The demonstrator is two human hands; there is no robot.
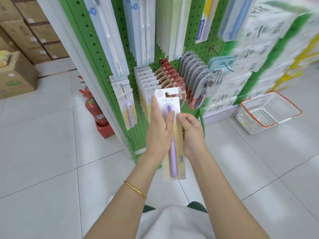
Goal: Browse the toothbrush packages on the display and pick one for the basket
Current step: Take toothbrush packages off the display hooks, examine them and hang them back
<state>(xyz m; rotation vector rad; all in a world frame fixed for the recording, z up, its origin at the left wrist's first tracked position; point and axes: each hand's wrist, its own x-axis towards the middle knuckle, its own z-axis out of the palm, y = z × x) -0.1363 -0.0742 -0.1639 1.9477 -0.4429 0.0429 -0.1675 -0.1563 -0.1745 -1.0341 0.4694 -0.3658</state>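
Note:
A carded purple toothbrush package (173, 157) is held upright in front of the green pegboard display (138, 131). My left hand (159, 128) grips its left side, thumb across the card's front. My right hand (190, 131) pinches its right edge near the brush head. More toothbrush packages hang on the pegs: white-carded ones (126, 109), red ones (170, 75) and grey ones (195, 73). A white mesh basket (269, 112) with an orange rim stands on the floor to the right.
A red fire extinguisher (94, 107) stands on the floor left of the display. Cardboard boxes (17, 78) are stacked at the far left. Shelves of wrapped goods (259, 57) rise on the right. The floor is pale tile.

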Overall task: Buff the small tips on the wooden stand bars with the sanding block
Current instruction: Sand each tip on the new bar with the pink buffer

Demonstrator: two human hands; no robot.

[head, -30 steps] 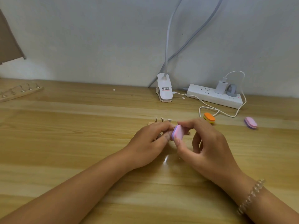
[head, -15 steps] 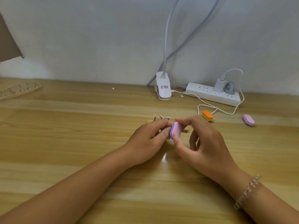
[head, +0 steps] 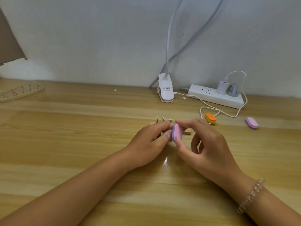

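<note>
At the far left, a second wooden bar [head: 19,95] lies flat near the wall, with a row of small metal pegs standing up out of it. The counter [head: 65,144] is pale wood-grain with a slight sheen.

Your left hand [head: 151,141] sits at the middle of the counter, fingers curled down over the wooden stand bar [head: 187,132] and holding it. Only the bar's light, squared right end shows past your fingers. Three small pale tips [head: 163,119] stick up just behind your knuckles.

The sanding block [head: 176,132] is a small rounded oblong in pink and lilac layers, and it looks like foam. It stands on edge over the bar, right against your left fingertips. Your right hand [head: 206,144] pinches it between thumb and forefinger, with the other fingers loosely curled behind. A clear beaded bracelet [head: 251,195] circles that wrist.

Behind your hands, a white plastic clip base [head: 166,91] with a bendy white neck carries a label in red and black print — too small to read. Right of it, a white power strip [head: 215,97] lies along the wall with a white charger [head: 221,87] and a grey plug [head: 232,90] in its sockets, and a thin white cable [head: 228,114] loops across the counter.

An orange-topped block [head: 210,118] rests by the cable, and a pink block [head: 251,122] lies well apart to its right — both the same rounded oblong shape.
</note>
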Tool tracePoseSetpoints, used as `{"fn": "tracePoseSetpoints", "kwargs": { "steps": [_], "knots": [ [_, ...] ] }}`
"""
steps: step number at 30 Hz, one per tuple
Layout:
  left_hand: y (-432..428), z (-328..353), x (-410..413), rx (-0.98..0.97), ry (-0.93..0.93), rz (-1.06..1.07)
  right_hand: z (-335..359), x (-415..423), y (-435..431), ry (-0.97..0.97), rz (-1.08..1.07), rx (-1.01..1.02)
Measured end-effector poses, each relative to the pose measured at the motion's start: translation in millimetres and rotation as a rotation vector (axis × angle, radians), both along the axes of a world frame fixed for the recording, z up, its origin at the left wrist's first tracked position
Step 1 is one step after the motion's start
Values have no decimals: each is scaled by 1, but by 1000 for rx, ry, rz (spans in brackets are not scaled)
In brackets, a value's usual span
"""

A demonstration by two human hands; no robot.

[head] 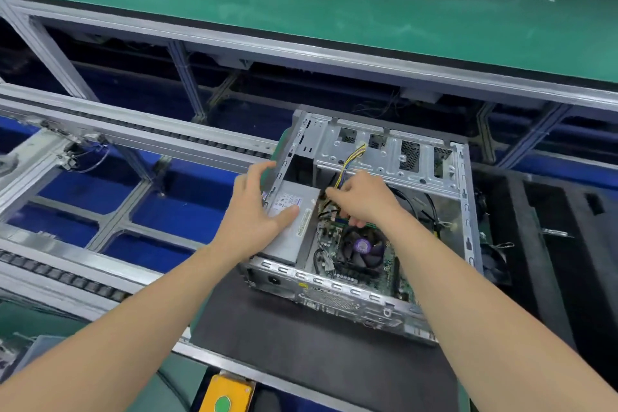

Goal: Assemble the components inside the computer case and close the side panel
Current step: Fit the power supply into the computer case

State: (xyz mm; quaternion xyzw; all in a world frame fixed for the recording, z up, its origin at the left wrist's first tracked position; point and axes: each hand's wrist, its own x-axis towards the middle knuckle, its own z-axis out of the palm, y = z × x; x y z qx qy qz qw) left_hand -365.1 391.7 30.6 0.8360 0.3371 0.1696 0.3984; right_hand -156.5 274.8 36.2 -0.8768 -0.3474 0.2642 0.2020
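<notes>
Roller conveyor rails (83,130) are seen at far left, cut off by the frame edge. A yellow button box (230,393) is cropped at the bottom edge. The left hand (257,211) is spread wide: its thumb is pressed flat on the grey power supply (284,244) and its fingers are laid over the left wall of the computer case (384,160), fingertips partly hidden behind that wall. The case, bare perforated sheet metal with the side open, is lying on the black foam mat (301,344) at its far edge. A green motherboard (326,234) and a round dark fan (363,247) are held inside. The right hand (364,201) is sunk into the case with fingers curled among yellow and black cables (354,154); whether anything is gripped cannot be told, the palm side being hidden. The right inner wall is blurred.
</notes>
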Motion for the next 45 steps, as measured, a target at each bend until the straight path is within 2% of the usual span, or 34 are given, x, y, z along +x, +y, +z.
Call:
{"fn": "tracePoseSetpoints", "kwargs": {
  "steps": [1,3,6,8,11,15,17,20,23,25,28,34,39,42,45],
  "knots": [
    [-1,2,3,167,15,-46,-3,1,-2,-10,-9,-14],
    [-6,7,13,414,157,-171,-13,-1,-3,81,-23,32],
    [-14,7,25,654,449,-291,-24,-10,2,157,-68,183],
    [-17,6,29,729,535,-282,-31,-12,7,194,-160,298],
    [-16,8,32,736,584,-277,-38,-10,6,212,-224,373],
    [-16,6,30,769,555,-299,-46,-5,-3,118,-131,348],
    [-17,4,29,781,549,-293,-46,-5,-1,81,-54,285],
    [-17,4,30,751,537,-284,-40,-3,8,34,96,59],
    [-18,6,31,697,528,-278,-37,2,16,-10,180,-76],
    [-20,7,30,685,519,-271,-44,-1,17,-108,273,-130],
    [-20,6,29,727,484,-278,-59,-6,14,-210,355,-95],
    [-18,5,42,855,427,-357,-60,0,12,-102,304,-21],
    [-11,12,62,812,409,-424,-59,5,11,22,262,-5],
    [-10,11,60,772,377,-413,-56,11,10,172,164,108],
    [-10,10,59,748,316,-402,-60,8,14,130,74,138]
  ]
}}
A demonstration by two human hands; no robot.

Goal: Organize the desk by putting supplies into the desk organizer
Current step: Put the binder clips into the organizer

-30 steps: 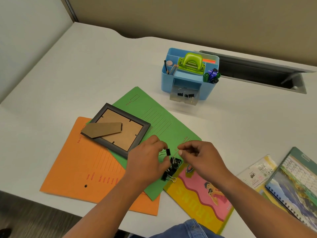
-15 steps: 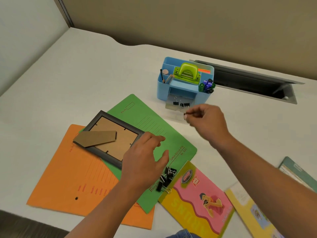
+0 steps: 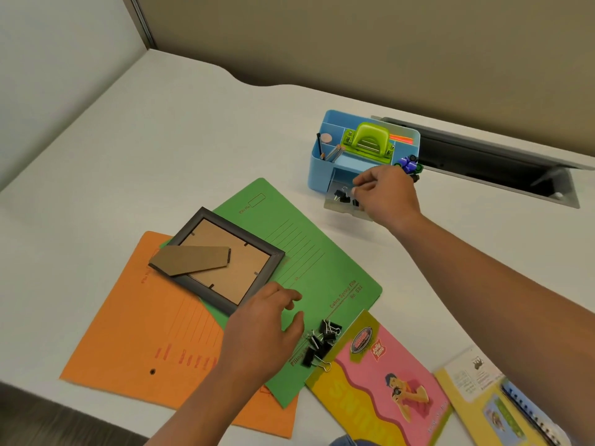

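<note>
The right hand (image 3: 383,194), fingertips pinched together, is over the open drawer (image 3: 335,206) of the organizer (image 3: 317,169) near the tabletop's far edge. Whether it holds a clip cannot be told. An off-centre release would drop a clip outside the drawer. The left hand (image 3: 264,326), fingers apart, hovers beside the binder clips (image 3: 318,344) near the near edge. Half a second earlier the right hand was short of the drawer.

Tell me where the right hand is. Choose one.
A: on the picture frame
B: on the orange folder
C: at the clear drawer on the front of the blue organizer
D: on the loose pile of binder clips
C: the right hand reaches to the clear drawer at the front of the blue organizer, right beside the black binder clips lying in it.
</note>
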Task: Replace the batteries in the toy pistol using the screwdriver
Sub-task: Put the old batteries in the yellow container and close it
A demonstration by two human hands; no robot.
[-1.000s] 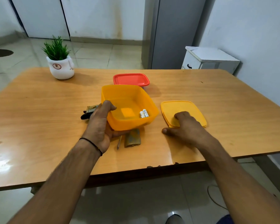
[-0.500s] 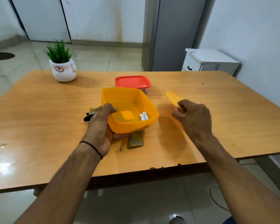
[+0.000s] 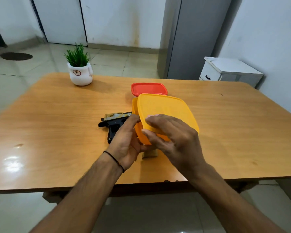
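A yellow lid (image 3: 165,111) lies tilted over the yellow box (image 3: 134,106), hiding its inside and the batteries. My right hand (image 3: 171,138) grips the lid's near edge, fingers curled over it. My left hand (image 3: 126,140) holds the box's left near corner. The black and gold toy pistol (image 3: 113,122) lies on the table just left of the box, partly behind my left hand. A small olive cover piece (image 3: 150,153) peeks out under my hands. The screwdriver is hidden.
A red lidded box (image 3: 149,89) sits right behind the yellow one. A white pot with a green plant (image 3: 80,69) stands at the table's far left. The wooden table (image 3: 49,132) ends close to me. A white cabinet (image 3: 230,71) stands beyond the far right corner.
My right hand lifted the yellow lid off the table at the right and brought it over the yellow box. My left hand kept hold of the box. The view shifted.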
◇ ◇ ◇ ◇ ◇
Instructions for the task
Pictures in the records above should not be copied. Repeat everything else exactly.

Answer to this problem
The demonstrator is two human hands; there is no robot.
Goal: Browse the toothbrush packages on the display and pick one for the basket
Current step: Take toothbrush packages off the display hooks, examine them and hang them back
<state>(xyz m; rotation vector rad; all in a world frame fixed for the recording, z up, its origin at the left wrist's first tracked position; point and axes: each hand's wrist, its own x-axis towards the middle knuckle, its own z-axis out of the palm, y = z × x) -0.1363 -0.0742 -0.1639 1.9477 -0.4429 0.0429 -0.1675 -0.1563 -0.1745 -1.0341 0.4694 -0.3658</state>
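Note:
A carded purple toothbrush package (173, 157) is held upright in front of the green pegboard display (138, 131). My left hand (159, 128) grips its left side, thumb across the card's front. My right hand (190, 131) pinches its right edge near the brush head. More toothbrush packages hang on the pegs: white-carded ones (126, 109), red ones (170, 75) and grey ones (195, 73). A white mesh basket (269, 112) with an orange rim stands on the floor to the right.
A red fire extinguisher (94, 107) stands on the floor left of the display. Cardboard boxes (17, 78) are stacked at the far left. Shelves of wrapped goods (259, 57) rise on the right. The floor is pale tile.
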
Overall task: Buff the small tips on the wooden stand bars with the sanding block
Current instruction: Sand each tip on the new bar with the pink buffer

Demonstrator: two human hands; no robot.

[head, -30 steps] 
[head, -15 steps] 
[head, +0 steps] 

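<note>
At the far left, a second wooden bar [head: 19,95] lies flat near the wall, with a row of small metal pegs standing up out of it. The counter [head: 65,144] is pale wood-grain with a slight sheen.

Your left hand [head: 151,141] sits at the middle of the counter, fingers curled down over the wooden stand bar [head: 187,132] and holding it. Only the bar's light, squared right end shows past your fingers. Three small pale tips [head: 163,119] stick up just behind your knuckles.

The sanding block [head: 176,132] is a small rounded oblong in pink and lilac layers, and it looks like foam. It stands on edge over the bar, right against your left fingertips. Your right hand [head: 206,144] pinches it between thumb and forefinger, with the other fingers loosely curled behind. A clear beaded bracelet [head: 251,195] circles that wrist.

Behind your hands, a white plastic clip base [head: 166,91] with a bendy white neck carries a label in red and black print — too small to read. Right of it, a white power strip [head: 215,97] lies along the wall with a white charger [head: 221,87] and a grey plug [head: 232,90] in its sockets, and a thin white cable [head: 228,114] loops across the counter.

An orange-topped block [head: 210,118] rests by the cable, and a pink block [head: 251,122] lies well apart to its right — both the same rounded oblong shape.
</note>
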Tool tracePoseSetpoints, used as `{"fn": "tracePoseSetpoints", "kwargs": { "steps": [_], "knots": [ [_, ...] ] }}`
"""
steps: step number at 30 Hz, one per tuple
Layout:
  left_hand: y (-432..428), z (-328..353), x (-410..413), rx (-0.98..0.97), ry (-0.93..0.93), rz (-1.06..1.07)
  right_hand: z (-335..359), x (-415..423), y (-435..431), ry (-0.97..0.97), rz (-1.08..1.07), rx (-1.01..1.02)
Measured end-effector poses, each relative to the pose measured at the motion's start: translation in millimetres and rotation as a rotation vector (axis × angle, radians), both along the axes of a world frame fixed for the recording, z up, its origin at the left wrist's first tracked position
Step 1 is one step after the motion's start
Values have no decimals: each is scaled by 1, but by 1000 for rx, ry, rz (spans in brackets are not scaled)
In brackets, a value's usual span
"""

A demonstration by two human hands; no robot.

[head] 

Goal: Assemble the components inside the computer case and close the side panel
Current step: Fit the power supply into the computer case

State: (xyz mm; quaternion xyzw; all in a world frame fixed for the recording, z up, its origin at the left wrist's first tracked position; point and axes: each hand's wrist, its own x-axis towards the middle knuckle, its own z-axis out of the palm, y = z × x; x y z qx qy qz qw) left_hand -365.1 391.7 30.6 0.8360 0.3371 0.1696 0.3984; right_hand -156.5 274.8 36.2 -0.8768 -0.3474 0.2642 0.2020
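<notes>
Roller conveyor rails (83,130) are seen at far left, cut off by the frame edge. A yellow button box (230,393) is cropped at the bottom edge. The left hand (257,211) is spread wide: its thumb is pressed flat on the grey power supply (284,244) and its fingers are laid over the left wall of the computer case (384,160), fingertips partly hidden behind that wall. The case, bare perforated sheet metal with the side open, is lying on the black foam mat (301,344) at its far edge. A green motherboard (326,234) and a round dark fan (363,247) are held inside. The right hand (364,201) is sunk into the case with fingers curled among yellow and black cables (354,154); whether anything is gripped cannot be told, the palm side being hidden. The right inner wall is blurred.
</notes>
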Motion for the next 45 steps, as measured, a target at each bend until the straight path is within 2% of the usual span, or 34 are given, x, y, z along +x, +y, +z.
Call:
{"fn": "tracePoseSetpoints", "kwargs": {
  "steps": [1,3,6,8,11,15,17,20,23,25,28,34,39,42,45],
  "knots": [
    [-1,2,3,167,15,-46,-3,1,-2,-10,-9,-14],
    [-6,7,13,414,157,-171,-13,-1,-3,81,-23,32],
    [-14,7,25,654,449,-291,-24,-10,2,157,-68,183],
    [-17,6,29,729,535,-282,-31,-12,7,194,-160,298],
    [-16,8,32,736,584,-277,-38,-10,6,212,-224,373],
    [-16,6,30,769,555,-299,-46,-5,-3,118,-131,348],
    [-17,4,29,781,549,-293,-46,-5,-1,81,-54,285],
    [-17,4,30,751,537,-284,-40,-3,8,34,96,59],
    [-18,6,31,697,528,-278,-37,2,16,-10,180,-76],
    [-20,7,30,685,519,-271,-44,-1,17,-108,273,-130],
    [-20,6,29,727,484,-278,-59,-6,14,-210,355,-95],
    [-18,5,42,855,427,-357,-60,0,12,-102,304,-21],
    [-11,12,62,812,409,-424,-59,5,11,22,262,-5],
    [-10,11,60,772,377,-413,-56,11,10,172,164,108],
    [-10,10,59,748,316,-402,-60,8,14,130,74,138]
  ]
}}
A demonstration by two human hands; no robot.

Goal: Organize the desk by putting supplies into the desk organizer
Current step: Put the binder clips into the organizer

-30 steps: 
-15 steps: 
+0 steps: 

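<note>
The right hand (image 3: 383,194), fingertips pinched together, is over the open drawer (image 3: 335,206) of the organizer (image 3: 317,169) near the tabletop's far edge. Whether it holds a clip cannot be told. An off-centre release would drop a clip outside the drawer. The left hand (image 3: 264,326), fingers apart, hovers beside the binder clips (image 3: 318,344) near the near edge. Half a second earlier the right hand was short of the drawer.

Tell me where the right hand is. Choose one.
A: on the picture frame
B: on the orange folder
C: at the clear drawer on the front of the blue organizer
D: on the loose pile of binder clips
C: the right hand reaches to the clear drawer at the front of the blue organizer, right beside the black binder clips lying in it.
</note>
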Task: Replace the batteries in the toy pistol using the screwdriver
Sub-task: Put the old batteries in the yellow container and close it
A demonstration by two human hands; no robot.
[-1.000s] 
[-0.500s] 
[+0.000s] 
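A yellow lid (image 3: 165,111) lies tilted over the yellow box (image 3: 134,106), hiding its inside and the batteries. My right hand (image 3: 171,138) grips the lid's near edge, fingers curled over it. My left hand (image 3: 126,140) holds the box's left near corner. The black and gold toy pistol (image 3: 113,122) lies on the table just left of the box, partly behind my left hand. A small olive cover piece (image 3: 150,153) peeks out under my hands. The screwdriver is hidden.
A red lidded box (image 3: 149,89) sits right behind the yellow one. A white pot with a green plant (image 3: 80,69) stands at the table's far left. The wooden table (image 3: 49,132) ends close to me. A white cabinet (image 3: 230,71) stands beyond the far right corner.
My right hand lifted the yellow lid off the table at the right and brought it over the yellow box. My left hand kept hold of the box. The view shifted.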

Nothing further is needed to complete the exercise.